Important to Science
 
     For more than a century, fruit flies have been the stars of genetic research. Thomas Hunt Morgan was one of the first to systematically study fruit flies at the turn of the century and his work won him the Nobel Prize in Physiology or Medicine in 1933. 
     During the last century, fruit flies have yielded a great deal of information about how genes work and have been used to discover the rules of inheritance and how a single cell becomes a whole animal. 
     Because fruit flies have many of the same genes as humans, researchers can use fruit flies to simulate diseases that plague humans. To keep the flies from flying away doing research they are made woozy with carbon dioxide before they let them out of their test tubes for study. 
     The brain of the adult fruit fly has more than 100,000 neurons that form circuits that control behaviors, including circadian rhythms, sleep, learning and memory, courtship, feeding, aggression, grooming, and flight navigation.
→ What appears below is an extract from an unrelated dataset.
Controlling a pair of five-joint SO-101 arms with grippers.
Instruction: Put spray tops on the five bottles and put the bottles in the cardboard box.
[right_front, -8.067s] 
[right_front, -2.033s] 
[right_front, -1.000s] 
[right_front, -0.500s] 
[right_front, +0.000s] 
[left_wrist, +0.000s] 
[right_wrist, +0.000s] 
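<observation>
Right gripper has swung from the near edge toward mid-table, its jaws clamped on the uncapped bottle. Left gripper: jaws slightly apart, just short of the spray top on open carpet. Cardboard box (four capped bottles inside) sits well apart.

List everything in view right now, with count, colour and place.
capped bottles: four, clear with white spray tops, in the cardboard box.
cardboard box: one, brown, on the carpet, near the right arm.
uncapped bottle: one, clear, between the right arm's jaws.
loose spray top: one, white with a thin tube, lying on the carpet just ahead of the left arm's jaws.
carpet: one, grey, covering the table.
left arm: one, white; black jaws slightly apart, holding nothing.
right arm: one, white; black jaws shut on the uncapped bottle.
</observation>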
They are also important in developing beer flavors. 
     An experiment at Stanford found that fruit flies were attracted to beers with fruitier base yeasts, which tend to be the beers humans prefer as well. Sexually rejected male fruit flies also drown their sorrows from drinking alcohol. A study done at the University of California, San Francisco found that the male fruit flies who had been rejected by females drank four times as much alcohol as the mated flies. 
     Using fruit flies as test subjects, it has been discovered that in wounds, cells enlarge to compensate for cells that are lost and has changed the understanding of how the body reacts to injury.